(DATA SEGMENT Opens)

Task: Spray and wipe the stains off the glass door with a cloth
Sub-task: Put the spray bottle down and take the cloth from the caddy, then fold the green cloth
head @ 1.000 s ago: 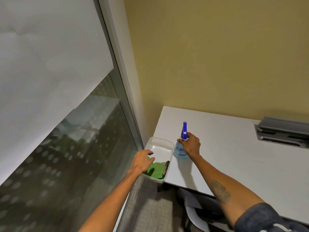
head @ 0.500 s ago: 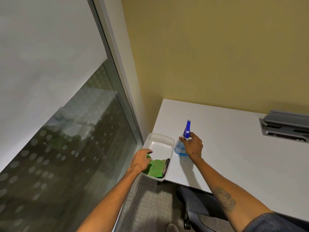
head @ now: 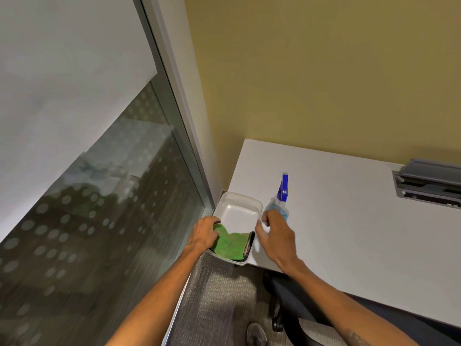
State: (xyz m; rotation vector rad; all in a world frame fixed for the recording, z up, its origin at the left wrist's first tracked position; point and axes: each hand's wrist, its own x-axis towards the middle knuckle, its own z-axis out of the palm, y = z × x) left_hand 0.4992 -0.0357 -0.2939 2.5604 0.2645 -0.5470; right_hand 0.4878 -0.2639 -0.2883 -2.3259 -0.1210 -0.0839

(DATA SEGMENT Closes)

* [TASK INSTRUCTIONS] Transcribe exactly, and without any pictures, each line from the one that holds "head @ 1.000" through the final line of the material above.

* [ANSWER TO THE PROBLEM]
head @ 1.000 s ago: 
head @ 0.500 s ago: 
head @ now: 
State: (xyz m; rotation vector rad; all in a world frame fixed for the recording, z up, its origin at the left wrist's first tracked position; point and axes: each hand's wrist, its own x-axis towards the middle knuckle, its own z-axis out of the palm, y = z × x) left_hand 0.4992 -0.0357 -0.2939 2.5604 0.2645 -0.5470; right_hand 0.4878 -0.2639 -0.2883 -2.3259 -0.1210 -0.0839

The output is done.